Mum-of-two dislocates joints 30 times per week after painful condition ravages her body

A mum-of-two who dislocates her joints an eye watering 30 times per week is slowly being ravaged by a rare condition.

Saffron Taylor holding up a photo of her and her son Eden before the diagnosis

Saffron Taylor holding up a photo of her and her son Eden before the diagnosis

Saffron Taylor, 22, from Birmingham, was diagnosed with Ehlers-Danlos Syndrome (EDS) last year – which makes her joints so weak that even making a piece of TOAST for her kids can cause her fingers to dislocate from the sockets.

The full-time mum has spent the last six months living off a liquid diet – because her condition got so bad that even CHEWING would dislocate her jaw.

Each day Saffron dislocates joints such as her fingers, toes, wrists, jaw and ankles, with simple tasks such as getting dressed or popping some bread in the toaster for her children having agonising consequences.

The condition has become so severe in the past year that Saffron has spent hours in A&E to have her joints popped back into place.

Saffron, Wade, Sky and Eden Taylor

Saffron, Wade, Sky and Eden Taylor

Saffron said: “I can’t do anything without dislocating one of my joints, it’s agony but I have two children to care for and that’s my main priority.

“Simple tasks such as making myself some toast, or hoovering the house can leave me in agony.

“I have dislocated my whole knee joint, parts of my spine and hip.

“A cuddle from my kids is enough to leave my shoulder dislocated, and even sitting on the loo can cause my knee joints to pop out.

“I can’t put those back myself either so I have to go to hospital at least once a week.

“It’s a devastating illness but my main focus is creating as many memories with my children as possible while I still can.


“I know it will eventually leave me paralysed and that’s why my sister-in-law, Ryah, has set up a GoFundMe page so we can save up for trips away together.”

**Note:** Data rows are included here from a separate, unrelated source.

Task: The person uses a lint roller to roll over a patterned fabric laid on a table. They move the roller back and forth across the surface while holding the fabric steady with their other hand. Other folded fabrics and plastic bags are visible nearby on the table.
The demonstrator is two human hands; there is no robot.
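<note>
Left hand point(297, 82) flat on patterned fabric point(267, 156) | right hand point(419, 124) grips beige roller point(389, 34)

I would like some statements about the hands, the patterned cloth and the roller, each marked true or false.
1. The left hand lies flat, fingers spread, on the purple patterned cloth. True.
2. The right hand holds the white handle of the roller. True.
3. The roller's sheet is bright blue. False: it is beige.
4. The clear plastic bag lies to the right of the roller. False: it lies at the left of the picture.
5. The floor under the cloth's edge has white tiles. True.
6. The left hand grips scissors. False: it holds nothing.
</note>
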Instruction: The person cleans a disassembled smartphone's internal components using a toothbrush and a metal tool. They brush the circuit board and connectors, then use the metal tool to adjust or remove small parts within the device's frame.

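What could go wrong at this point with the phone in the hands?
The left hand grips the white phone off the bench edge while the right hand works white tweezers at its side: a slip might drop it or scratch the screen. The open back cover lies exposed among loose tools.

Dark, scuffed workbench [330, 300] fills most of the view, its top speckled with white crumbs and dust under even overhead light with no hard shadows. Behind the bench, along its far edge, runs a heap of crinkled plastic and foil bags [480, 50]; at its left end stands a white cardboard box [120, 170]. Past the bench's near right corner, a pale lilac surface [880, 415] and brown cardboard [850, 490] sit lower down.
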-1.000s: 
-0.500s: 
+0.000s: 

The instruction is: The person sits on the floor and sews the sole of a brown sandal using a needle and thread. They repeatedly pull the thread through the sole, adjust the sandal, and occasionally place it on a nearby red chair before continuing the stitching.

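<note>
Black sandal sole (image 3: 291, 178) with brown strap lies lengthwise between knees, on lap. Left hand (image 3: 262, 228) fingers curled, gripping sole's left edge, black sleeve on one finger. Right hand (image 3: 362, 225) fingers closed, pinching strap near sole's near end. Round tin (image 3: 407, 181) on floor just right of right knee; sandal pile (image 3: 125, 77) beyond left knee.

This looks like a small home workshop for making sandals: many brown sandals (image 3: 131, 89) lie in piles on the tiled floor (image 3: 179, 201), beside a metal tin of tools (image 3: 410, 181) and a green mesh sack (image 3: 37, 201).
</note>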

Saffron was diagnosed with Vascular and Hyper-mobility Ethlers-Danlos Syndrome at the beginning of last year after suffering from a number of worrying symptoms.

She added: “My condition started to get really bad about a year and a half ago.

“I was always tired, my joints were constantly dislocating and I was having heart palpitations.

“I had never heard of EDS when I was first diagnosed but I quickly realised its seriousness and I was heartbroken when it was revealed I had the most severe form.”

Saffron now takes 15 tablets per day to stabilise her pain and takes daily morphine.

Saffron Taylor with her liquid food

Saffron Taylor with her liquid food

She said: “I have even had an operation on my knee to stop my joint from dislocating so often, it was complete agony and having surgery was the only option.”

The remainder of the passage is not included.